Similar transplants were performed to confirm the ability of Sema3D proepicardial cells to give rise to endothelial cells. Because we are unable to efficiently sort the Sema3D cells due to weak fluorescence of GFP in the targeted mice, we instead harvested the proepicardia from E9.5 Sema3DCre/+; Z/EG mice that permanently express GFP following a Cre recombination event. 2-3 proepicardia were transplanted into each stage 16 (HH) chick embryo and reincubated until stages 26-28 (HH). Pecam positive cells were observed in 4/5 viable transplants. Colocalization of GFP and Pecam confirmed the ability of Sema3D lineage traced proepicardial cells to give rise to an endothelium (Figure 5I-L). Additionally, in both the Sema3D and Scx transplants, some vessels of mixed chick-mouse origin were noted.

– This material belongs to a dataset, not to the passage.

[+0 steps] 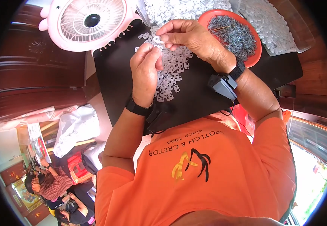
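Above the far part of the black table (pixel 197 90), my two hands meet with their fingertips close together. My right hand (pixel 193 39) pinches a small white plastic tab with a hole (pixel 157 38) between thumb and forefinger. Closed in a pinch, my left hand (pixel 144 71) has another small white piece (pixel 158 47) at its fingertips, partly covered by the thumb. Below and beside them spreads a loose pile of white plastic tabs (pixel 171 77), rounded and with holes. Any tiny metal part between the fingers is too small to make out.
A red bowl (pixel 260 52) of small grey metal pieces stands right of my right hand. Behind are clear bins of white parts, one at the far right (pixel 303 47). A pink fan (pixel 92 22) stands far left. Other people (pixel 58 184) sit at lower left.
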Action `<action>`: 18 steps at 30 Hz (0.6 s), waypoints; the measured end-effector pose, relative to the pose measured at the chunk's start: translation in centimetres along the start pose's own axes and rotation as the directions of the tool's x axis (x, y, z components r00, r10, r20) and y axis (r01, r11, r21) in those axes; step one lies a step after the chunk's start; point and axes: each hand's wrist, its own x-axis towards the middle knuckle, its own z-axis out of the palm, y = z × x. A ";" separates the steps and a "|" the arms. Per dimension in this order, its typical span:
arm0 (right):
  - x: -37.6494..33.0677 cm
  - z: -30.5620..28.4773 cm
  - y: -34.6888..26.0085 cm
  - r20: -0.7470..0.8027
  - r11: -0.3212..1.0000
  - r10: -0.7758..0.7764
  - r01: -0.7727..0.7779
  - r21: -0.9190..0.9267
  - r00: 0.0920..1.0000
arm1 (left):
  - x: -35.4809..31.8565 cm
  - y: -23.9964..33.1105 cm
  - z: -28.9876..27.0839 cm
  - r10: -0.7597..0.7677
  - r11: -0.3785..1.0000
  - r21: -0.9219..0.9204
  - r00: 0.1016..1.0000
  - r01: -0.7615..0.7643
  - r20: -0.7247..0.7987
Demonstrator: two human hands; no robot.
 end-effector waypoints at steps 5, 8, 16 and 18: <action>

Together, these results indicate that, unlike the cells of the WT-1-marked compartment, the Scx and Sema3D-expressing cells in the proepicardium have the potential to differentiate into endothelial cells.
To further verify the developmental capability of murine PEO cells to give rise to endothelial descendants, proepicardia from E9.5 ScxGFP embryos were dissociated and, after FACS, the GFP expressing fraction was collected and cultured in vitro under conditions previously reported to drive cells toward an endothelial cell fate (Moretti et al., 2006). In parallel, the non-GFP expressing fraction of the proepicardium was collected and cultured under matching conditions. After 7 days in culture, 42% of cells in the Scx enriched proepicardial fraction (51/121) gave rise to endothelial cells as identified by anti-Pecam antibody staining. In addition, 16% of the non Scx-expressing cells (16/99) gave rise to endothelial cells under these conditions (Figure 5M-O). This result is not surprising in as much as Scx and Sema3D mark only partially overlapping populations. It is notable, however, that the Pecam positive cells in the Scx enriched fractions were, on average, more highly developed and more closely resembled appropriate endothelial cell morphology than those marked in the non Scx-expressing fraction.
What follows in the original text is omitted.